28. September 2018
Letztes Wochenende bin ich an beiden freien Tagen in meinem Zimmer geblieben und wollte niemanden sehen. Ich denke, dass kennt jede_r einmal, dieses Stimmungstief im Ausland, wo man sich für einen kleinen Moment nach Deutschland, der sogenannten Wohlfühlgesellschaft, und der Familie sehnt. Warum es sich aber nicht um das typische Heimweh handelt, erfahrt ihr hier.
Für diejenigen unter Euch, die schon einmal längere Zeit im Ausland verbracht haben, ist es sicherlich nichts Neues: Heimweh. Eine Andere Kultur, eine andere Sprache und anders sozialisierte Menschen und Umgangsformen. Das kann einem, besonders in der Anfangsphase, aber auch nach einigen Monaten, für einen kurzen Moment in eine depressive Stimmungslage versetzen. Am besten bleibt man dann zu Hause, weg von den Menschen und Umgangsformen im Land, die einen sonst täglich umgeben bzw. herausfordern, netflixt ein bisschen oder telefoniert mit der Familie.
Wenn man allerdings im Ausland arbeitet, kann man sich nicht einfach mal einen Tag frei nehmen. In einer Krisenregion zu arbeiten bedeutet, dass du dich der Lage nicht nur bewusst in deinem Arbeitsalltag aussetzen musst, sondern den Konflikt auch lebst – egal ob du willst oder nicht. Natürlich habe ich mir das Praktikum selbst ausgesucht und auch unsere deutschen Mitarbeiter_innen sind aus Überzeugung an diesen Ort gekommen. Allerdings habe ich den emotionalen Abstand, den man hier ganz dringend braucht, unterschätzt.

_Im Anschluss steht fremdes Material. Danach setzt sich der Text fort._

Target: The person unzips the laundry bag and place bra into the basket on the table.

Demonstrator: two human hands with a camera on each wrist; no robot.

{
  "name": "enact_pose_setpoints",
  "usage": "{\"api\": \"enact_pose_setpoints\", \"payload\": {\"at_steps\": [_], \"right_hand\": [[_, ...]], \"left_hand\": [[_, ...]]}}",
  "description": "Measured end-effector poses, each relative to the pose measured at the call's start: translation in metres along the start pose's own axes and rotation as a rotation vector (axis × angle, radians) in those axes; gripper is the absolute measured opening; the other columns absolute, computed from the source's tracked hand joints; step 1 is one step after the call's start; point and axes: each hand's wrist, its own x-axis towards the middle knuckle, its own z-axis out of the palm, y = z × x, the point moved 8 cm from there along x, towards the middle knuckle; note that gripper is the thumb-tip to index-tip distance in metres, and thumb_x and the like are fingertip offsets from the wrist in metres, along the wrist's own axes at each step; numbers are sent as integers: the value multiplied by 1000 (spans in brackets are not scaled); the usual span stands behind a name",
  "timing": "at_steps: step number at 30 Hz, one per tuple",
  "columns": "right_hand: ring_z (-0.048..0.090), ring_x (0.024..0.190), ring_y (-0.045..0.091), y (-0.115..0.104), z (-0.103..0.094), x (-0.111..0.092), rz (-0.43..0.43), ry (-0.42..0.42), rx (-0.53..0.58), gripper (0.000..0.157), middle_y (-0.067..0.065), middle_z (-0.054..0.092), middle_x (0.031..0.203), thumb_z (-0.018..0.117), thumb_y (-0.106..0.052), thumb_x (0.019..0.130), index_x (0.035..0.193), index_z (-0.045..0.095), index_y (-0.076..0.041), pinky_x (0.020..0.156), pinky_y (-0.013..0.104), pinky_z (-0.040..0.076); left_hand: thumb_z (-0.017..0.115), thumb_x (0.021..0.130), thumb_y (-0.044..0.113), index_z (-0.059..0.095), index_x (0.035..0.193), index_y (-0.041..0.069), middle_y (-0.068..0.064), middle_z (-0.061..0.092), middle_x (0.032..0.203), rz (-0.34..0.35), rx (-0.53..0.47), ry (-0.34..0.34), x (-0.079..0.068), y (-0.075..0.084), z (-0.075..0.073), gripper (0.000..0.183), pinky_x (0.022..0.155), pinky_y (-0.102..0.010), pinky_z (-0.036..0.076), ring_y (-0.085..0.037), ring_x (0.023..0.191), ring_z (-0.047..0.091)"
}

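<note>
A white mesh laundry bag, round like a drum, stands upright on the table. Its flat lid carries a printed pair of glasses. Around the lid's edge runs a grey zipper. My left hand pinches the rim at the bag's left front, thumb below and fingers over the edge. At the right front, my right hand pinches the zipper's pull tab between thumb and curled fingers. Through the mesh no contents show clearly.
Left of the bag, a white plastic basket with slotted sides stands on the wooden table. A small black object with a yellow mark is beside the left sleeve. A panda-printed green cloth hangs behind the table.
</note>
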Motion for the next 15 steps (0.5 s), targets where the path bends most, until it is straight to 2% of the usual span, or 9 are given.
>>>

Während sich die einen am Tel Aviver Strand sonnen, werden die anderen ein paar Kilometer weiter am Grenzzaun erschossen.
Ich kann mir also nicht aussuchen was ich sehen möchte und was nicht. Ich komme jeden morgen nicht drum herum die Nachrichten aus Gaza zu lesen, bei denen fast täglich Frauen, Kinder, junge Menschen durch Kopfschüsse getötet werden. Ich kann mir nicht aussuchen die Bilder von Menschen mit amputierten Gliedmaßen zu sehen, weil keine Behandlung durch die Einkesselung Israels und Ägyptens möglich ist. Ich kann mir nicht aussuchen zu lesen, dass Gotteshäuser und Wohnhäuser von aggressiven Siedler_innen und militärischen Bulldozern zerstört werden – fast täglich. Ich kann auch nichts dagegen unternehmen als Inhaberin eines ausländischen Passes einen Checkpoint überqueren zu dürfen, während Palästinenser_innen das Recht auf Bewegungsfreiheit verwehrt wird. Täglich werden Menschen getötet, verwundet, ihres Eigentums beraubt oder leiden unter Entmenschlichung durch das Regime.
„Ich habe schon nach zwei Jahren keinen Bock mehr [hier zu arbeiten]“, oder, „an die Situation musst du dich gewöhnen: „Welcome to Palestine!“, habe ich sowohl seitens der Internationals als auch von den Palästinenser_innen gehört. Anfangs habe ich das sogar – wenn auch auf ironische Art und Weise – verkraftet. Aber an meinem letzten Wochenende brauchte ich einfach mal Abstand und musste tief durchatmen.
Emotionaler Abstand ist wichtig!
Es ist so wichtig, nicht zu vergessen, den ganzen täglichen Stress einmal rauszulassen. Ob durch Sport, Gespräche mit der Familie oder einfach einmal zu Weinen. Egal ob Arbeit, Aktivismus oder Volunteering. Man muss sich bewusst werden, dass man nicht die ganze Welt retten kann. Man muss sich auch bewusst werden, dass wenn man um eine_n getötete_n Zivilist_in weint, der Person damit nicht geholfen ist. Aber man kann sich selbst entlasten, um wieder neue Kraft zu schöpfen und weiterzumachen. Das ist etwas ganz Wichtiges, was mir schon latent bewusst gewesen ist, hier aber in Palästina, in einer Krisenregion, noch einmal einen ganz anderen Stellenwert bekommen hat. Auch der Hashtag #ErlebeEs bekommt in diesem Kontext eine ganz andere Bedeutung.
Habt ihr auch Erfahrungen vom Leben und Arbeiten in einer Krisenregion?